Herder photographers from NW China's Qinghai win Golden Rooster Awards after 6 years' dedication to snow leopard photography

(People's Daily Online) 14:11, November 17, 2023

Three Tibetan herders take photos of wildlife in Zadoi county, Qinghai Province, on December 12, 2020. Photo: Courtesy of Wild China

The Angsai Grand Canyon, located in Zadui county of Yushu Tibetan Autonomous Prefecture, northwest China's Qinghai Province, is situated in the headwaters of the Lancang River. It is home to various species of feline animals, such as snow leopards.

Local herders Dajie, Ciding, and Kunchochopeng have used their cameras to document the ever-changing seasons and remarkable wildlife that inhabits the area, with a particular focus on capturing snow leopards.

In 2008, Dajie invested his earnings from harvesting caterpillar fungi to purchase a second-hand point-and-shoot camera. This marked the beginning of his journey into wildlife photography. Later, Ciding and Kunchochopeng also bought their own cameras. Kunchochopeng said, "During our herding days, I find joy in capturing the beauty that surrounds us, be it landscapes, animals, or flowers. If something catches my eye, I simply take a picture."

With limited equipment and a lack of photography knowledge, the three herders embarked on a self-taught journey.

Ciding recalled, "Back then, there weren't many individuals well-versed in photography, and we were apprehensive about tampering with the camera settings and potentially damaging it. So we primarily relied on the automatic mode."

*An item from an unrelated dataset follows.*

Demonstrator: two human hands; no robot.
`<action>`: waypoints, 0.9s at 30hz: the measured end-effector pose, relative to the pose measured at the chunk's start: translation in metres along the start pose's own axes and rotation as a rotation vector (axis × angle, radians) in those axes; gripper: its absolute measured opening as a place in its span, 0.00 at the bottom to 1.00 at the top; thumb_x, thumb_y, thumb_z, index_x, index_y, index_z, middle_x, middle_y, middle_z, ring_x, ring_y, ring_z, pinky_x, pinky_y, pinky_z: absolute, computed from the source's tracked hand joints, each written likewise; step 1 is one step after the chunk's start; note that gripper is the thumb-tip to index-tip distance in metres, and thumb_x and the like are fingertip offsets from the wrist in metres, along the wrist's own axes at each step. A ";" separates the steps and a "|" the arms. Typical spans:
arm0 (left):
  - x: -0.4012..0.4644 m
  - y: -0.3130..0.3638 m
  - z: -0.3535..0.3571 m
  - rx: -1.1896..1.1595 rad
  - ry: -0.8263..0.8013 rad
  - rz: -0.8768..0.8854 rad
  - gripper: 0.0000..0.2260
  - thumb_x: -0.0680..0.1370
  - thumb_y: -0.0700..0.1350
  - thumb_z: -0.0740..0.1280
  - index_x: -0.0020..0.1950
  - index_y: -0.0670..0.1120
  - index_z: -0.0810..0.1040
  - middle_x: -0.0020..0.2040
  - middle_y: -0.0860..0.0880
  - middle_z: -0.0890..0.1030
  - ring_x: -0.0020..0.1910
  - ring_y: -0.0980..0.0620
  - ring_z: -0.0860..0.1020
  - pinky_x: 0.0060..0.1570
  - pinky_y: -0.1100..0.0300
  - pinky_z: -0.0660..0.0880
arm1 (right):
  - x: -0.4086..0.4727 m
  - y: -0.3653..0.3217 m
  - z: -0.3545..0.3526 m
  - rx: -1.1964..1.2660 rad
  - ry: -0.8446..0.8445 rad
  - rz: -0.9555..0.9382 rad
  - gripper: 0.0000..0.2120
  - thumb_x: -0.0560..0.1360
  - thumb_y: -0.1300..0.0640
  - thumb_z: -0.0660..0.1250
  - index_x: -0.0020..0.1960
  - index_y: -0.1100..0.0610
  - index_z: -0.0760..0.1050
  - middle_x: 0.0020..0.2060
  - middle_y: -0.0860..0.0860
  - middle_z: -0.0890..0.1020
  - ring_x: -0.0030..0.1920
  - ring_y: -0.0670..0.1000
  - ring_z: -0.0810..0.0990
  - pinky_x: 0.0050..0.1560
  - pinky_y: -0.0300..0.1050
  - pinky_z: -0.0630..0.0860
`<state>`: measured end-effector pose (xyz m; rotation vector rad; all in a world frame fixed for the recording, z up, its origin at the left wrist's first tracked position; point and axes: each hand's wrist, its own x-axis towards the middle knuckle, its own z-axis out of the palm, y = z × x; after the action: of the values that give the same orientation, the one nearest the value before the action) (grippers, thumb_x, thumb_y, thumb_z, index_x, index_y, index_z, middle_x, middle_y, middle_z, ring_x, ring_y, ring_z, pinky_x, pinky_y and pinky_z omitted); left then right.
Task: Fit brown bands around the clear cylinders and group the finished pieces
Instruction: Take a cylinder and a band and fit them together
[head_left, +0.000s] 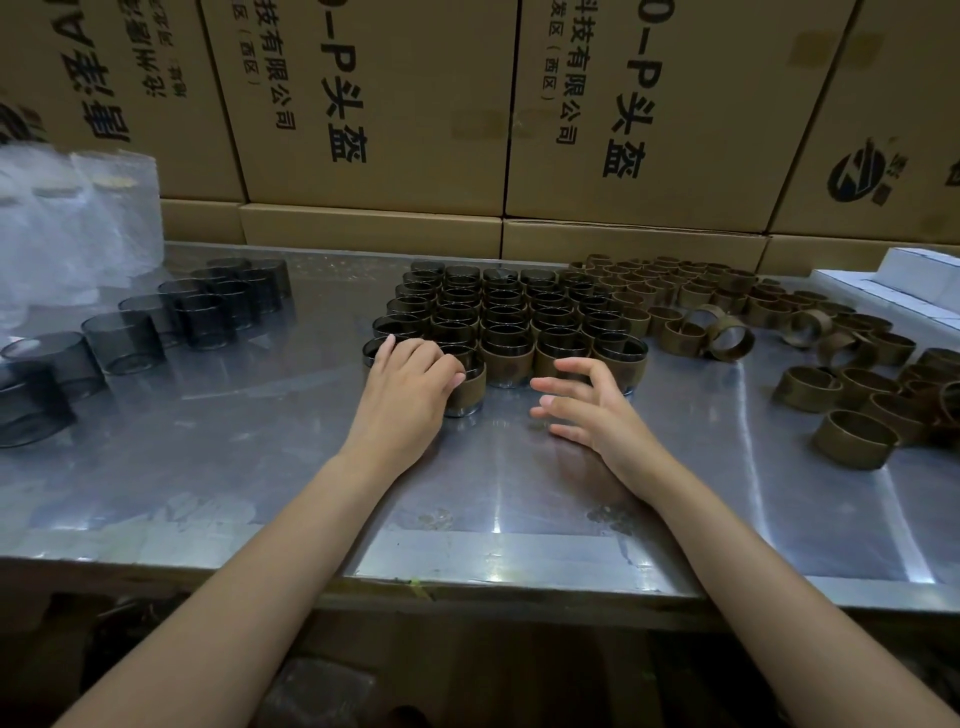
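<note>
- A large block of finished pieces (511, 317), smoky clear cylinders each wearing a brown band, stands in tight rows at the middle of the steel table (260, 447), reaching toward its far edge.
- The left hand (402, 392) curls over the nearest banded cylinder (466, 387) at the block's front-left corner, fingers wrapped on its rim and side; I judge it is being nudged into line with the front row.
- The right hand (587, 410) hovers just in front of the block's front row, fingers spread and loosely bent, grasping nothing.
- Bare cylinders (208, 312) wait in a curved line along the left side of the table, running from the near-left edge toward the far edge; clearly fewer than the finished ones.
- Loose brown bands (852, 400) lie scattered across the right half, many packed toward the far-right corner, others near the right edge.
- So the job looks well past halfway, with the left-hand row of cylinders left to band.
- Open room: a broad bare strip runs along the near edge in front of both hands, and another gap lies between the bare cylinders and the block.
- Cardboard cartons (395, 114) wall off the far edge, white boxes (914, 283) crowd the far-right corner, and clear plastic wrapping (78, 228) sits at the far-left corner, so the block can grow only toward the near edge.
</note>
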<state>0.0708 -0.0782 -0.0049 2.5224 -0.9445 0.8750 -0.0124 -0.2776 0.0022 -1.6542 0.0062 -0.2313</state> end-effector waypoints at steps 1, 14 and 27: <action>0.000 -0.001 0.001 -0.014 0.007 -0.006 0.08 0.81 0.41 0.61 0.52 0.41 0.80 0.49 0.44 0.78 0.57 0.41 0.74 0.69 0.45 0.58 | 0.000 0.000 0.000 -0.003 -0.001 -0.002 0.20 0.77 0.62 0.65 0.65 0.52 0.64 0.57 0.49 0.78 0.55 0.51 0.81 0.57 0.46 0.75; 0.000 -0.025 -0.016 -0.334 0.393 -0.182 0.13 0.81 0.42 0.55 0.55 0.41 0.78 0.50 0.47 0.76 0.51 0.52 0.71 0.53 0.64 0.62 | 0.000 0.001 -0.001 -0.036 -0.015 -0.017 0.17 0.77 0.61 0.65 0.63 0.51 0.65 0.55 0.48 0.81 0.52 0.49 0.82 0.54 0.43 0.76; -0.007 -0.191 -0.029 0.542 -0.296 -0.550 0.20 0.81 0.52 0.57 0.69 0.43 0.71 0.77 0.38 0.54 0.76 0.37 0.50 0.73 0.46 0.48 | 0.010 0.005 0.000 -0.111 0.027 -0.028 0.11 0.79 0.62 0.63 0.58 0.52 0.69 0.50 0.47 0.83 0.41 0.44 0.83 0.41 0.36 0.79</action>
<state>0.1830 0.0797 0.0000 3.1894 -0.0270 0.6464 -0.0022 -0.2797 -0.0013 -1.7624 0.0164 -0.2788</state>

In early 2016, Ciding came across an injured snow leopard while taking photos in the mountains. He and his friends rescued the animal and reported the incident to the local government. News of this reached wildlife photographer Xi Zhinong, who promptly arrived in Angsai. Impressed by the remarkable snow leopard photos taken by Ciding and Dajie with their modest cameras, Xi felt a mix of admiration and regret. He believed that they deserved more advanced equipment to capture even more extraordinary images.

A snow leopard descends from among the rocks in the Sanjiangyuan region. Photo: Courtesy of Xi Zhinong

Xi enrolled Dajie, Ciding and Kunchochopeng in a program dedicated to cultivating herder photographers. Through this initiative, the herders received advanced equipment and comprehensive training in photographic techniques.

In August 2020, a photography exhibition featuring pictures taken by the herder photographers opened in Shanghai. The photos taken by Dajie, Ciding and Kunchochopeng reached a wider audience, receiving widespread acclaim. This further strengthened their confidence in the possibility of creating a snow leopard film shot entirely by Chinese photographers, under the guidance of Xi.

In August 2023, the documentary film "Snow Leopards and Friends," directed by Xi's team and the three herder photographers, was officially released.

The challenges faced during the making of this film remain unknown to most. Snow leopards, known for their reclusive nature, possess a remarkable awareness of their environment, making it difficult for photographers to track their movements.

Enduring extreme weather conditions, freezing temperatures, and limited oxygen, the three herder photographers would spend over 10 days in the field without a single sighting of a snow leopard. "We never gave up; our objective was clear: to share a film about snow leopards with the world," said Kunchochopeng.

In 2019, the photography team stumbled upon the den of a snow leopard and her cubs. The discovery filled everyone with excitement, but they were careful not to disturb the animals. They set up a tent at a distance and took turns monitoring the den. Surprisingly, the snow leopards seemed to accept the presence of the photographers. Over the course of 35 days, they managed to capture invaluable footage of this remarkable encounter.

On Nov. 4, 2023, "Snow Leopards and Friends" received the Best Documentary/Science and Educational Film award at the 36th China Golden Rooster Awards.

"The release of the film marks a step forward. I hope that in the future, we will have more opportunities to present China's wildlife on both domestic and international screens, reaching a broader audience," Xi said.